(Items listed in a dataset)
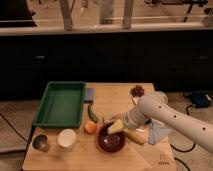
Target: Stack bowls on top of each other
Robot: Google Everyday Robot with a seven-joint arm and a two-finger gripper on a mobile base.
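Note:
Three bowls sit along the front of the wooden table (120,100). The large dark maroon bowl (109,141) is at front centre. The white bowl (66,138) stands to its left, and the small grey metal bowl (40,143) is at the front left corner. None of them is stacked. My white arm reaches in from the right, and the gripper (116,127) hangs over the maroon bowl's far right rim, pale yellow at its tip. Part of that rim is hidden behind it.
A green rectangular tray (61,104) fills the back left. An orange (90,128), a green vegetable (92,112) and a grey sponge (89,94) lie between tray and maroon bowl. A yellow item (135,136), a pale blue packet (157,132) and a brown snack (137,90) lie to the right.

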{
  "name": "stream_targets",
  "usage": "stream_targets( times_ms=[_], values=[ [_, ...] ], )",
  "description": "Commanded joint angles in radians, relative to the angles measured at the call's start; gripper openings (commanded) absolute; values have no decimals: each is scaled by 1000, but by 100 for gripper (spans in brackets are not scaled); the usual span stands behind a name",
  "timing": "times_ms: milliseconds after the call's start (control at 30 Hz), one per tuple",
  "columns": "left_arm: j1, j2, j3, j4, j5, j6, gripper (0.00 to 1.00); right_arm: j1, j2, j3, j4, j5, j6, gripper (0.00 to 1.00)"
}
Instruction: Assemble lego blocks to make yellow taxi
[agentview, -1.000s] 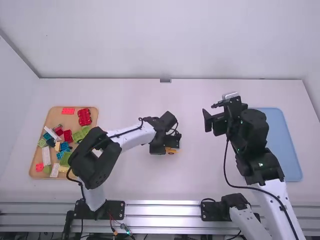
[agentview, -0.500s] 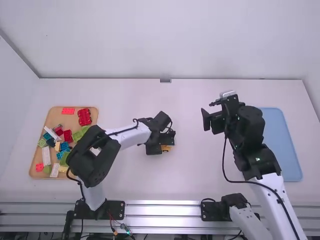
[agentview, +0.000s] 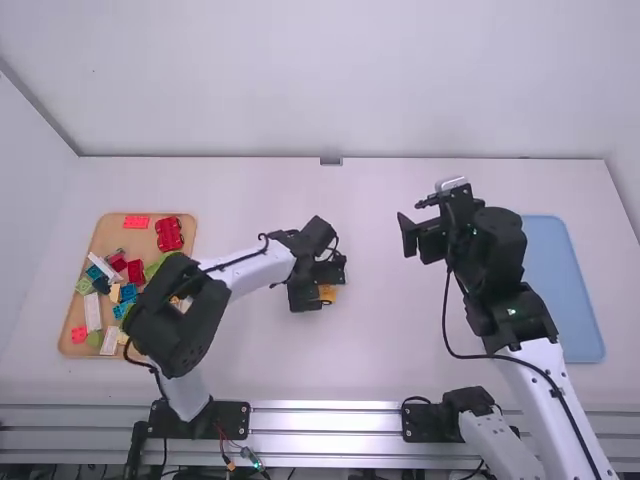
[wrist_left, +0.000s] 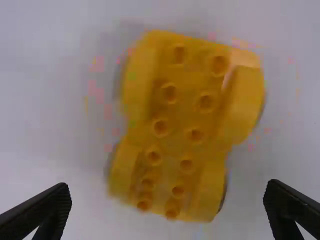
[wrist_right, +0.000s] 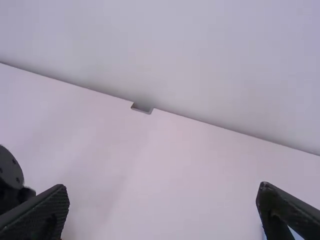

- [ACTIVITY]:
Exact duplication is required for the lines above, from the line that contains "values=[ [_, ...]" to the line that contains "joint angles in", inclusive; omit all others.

- [ANSWER]:
  "usage": "stream_targets( times_ms=[_], values=[ [_, ...] ], )",
  "description": "Commanded joint angles in radians, relative to the angles measured at the call's start; gripper openings (commanded) absolute; values have no decimals: each is scaled by 1000, but by 100 for gripper (spans in brackets are not scaled); the usual span stands behind a name",

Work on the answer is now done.